Task goal >> From the records below, transcribe exactly the lines that begin at the line with "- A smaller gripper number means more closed" and end at the line with "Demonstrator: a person", both included.

Dataset records >>
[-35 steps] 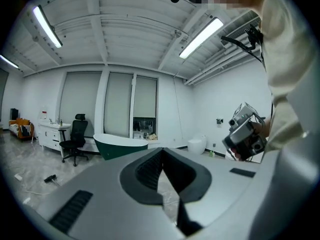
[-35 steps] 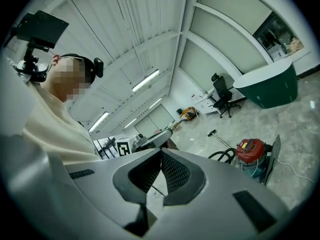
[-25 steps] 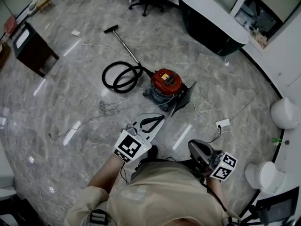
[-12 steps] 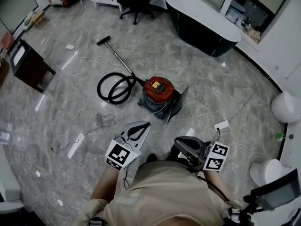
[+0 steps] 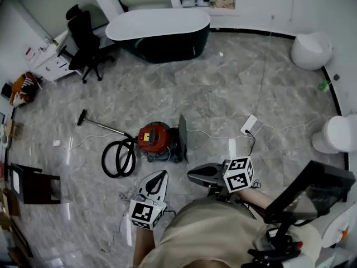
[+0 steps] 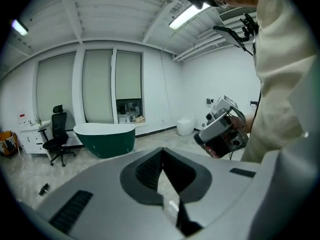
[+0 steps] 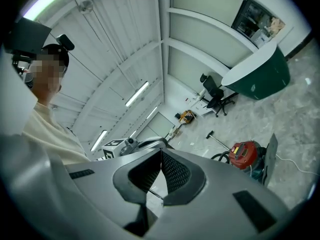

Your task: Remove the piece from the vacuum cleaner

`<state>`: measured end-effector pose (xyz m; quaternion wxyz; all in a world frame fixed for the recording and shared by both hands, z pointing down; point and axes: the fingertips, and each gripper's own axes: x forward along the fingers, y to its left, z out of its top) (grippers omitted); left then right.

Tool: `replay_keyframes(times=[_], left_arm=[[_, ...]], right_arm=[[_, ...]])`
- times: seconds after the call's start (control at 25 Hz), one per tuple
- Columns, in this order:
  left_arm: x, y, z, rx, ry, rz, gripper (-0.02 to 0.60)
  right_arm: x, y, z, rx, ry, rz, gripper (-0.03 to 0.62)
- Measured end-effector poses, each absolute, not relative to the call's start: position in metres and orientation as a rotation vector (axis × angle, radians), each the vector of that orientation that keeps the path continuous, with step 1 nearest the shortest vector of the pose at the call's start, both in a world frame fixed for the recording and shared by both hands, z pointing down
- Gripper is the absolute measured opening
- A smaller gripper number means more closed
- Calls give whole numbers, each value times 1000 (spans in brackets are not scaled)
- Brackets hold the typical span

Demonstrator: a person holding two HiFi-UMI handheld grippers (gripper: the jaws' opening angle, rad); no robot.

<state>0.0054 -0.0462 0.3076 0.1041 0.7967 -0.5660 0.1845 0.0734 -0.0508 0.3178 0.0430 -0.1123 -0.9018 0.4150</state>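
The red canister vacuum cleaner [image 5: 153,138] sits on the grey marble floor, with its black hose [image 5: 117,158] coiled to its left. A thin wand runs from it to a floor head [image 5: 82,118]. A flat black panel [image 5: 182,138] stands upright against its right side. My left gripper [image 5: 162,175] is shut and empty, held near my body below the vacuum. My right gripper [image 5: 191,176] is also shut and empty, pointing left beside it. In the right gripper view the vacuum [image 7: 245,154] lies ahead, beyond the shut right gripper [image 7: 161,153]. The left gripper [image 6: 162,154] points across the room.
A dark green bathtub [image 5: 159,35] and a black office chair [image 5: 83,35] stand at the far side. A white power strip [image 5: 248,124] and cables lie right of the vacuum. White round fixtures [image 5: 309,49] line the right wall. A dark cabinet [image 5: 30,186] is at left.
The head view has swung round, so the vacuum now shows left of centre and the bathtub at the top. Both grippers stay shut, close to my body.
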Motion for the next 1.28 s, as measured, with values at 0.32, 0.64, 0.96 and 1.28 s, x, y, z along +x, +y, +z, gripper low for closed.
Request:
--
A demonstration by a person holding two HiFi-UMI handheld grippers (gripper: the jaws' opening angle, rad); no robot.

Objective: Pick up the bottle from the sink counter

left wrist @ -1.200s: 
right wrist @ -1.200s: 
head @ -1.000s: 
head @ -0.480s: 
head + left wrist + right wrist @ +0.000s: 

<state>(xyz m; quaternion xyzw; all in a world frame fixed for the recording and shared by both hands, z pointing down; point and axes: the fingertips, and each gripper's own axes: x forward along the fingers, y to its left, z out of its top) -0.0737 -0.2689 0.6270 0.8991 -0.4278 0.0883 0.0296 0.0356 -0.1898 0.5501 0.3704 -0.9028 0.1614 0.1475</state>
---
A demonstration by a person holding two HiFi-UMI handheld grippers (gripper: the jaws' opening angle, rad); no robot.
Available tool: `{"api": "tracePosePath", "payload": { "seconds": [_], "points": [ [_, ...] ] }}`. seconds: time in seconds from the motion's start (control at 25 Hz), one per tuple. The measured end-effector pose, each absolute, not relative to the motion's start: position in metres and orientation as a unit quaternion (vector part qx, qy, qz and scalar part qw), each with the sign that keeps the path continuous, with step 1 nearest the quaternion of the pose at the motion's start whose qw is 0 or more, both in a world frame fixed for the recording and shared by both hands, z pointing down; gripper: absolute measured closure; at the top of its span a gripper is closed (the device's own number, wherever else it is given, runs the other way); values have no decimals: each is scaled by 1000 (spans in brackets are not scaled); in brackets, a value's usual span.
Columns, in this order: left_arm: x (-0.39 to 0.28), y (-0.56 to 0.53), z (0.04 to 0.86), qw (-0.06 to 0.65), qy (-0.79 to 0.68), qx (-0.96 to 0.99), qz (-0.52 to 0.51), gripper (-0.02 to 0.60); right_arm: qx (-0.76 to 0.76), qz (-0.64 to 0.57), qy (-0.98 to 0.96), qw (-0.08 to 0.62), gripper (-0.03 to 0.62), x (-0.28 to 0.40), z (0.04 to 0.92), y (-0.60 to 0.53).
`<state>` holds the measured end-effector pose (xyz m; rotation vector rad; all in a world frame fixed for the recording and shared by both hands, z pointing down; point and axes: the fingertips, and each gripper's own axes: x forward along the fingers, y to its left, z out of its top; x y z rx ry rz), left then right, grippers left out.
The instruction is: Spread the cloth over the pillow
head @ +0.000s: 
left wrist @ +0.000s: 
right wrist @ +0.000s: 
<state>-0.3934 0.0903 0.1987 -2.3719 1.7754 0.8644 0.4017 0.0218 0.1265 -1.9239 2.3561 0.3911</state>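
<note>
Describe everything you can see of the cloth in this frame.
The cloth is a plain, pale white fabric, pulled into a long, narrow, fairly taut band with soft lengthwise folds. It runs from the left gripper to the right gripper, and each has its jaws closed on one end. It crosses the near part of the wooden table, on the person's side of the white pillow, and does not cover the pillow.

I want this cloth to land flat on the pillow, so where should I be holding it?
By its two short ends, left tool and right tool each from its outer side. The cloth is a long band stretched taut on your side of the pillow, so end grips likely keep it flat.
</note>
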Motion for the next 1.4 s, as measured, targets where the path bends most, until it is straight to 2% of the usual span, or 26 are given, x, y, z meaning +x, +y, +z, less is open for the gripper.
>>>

Reply to the task >>
- A smaller gripper number means more closed
- Calls give whole numbers, each value times 1000 (spans in brackets are not scaled)
- Brackets hold the typical span

Demonstrator: a person holding two HiFi-UMI handheld grippers (gripper: the jaws' opening angle, rad); no robot.

Nothing more belongs to the answer.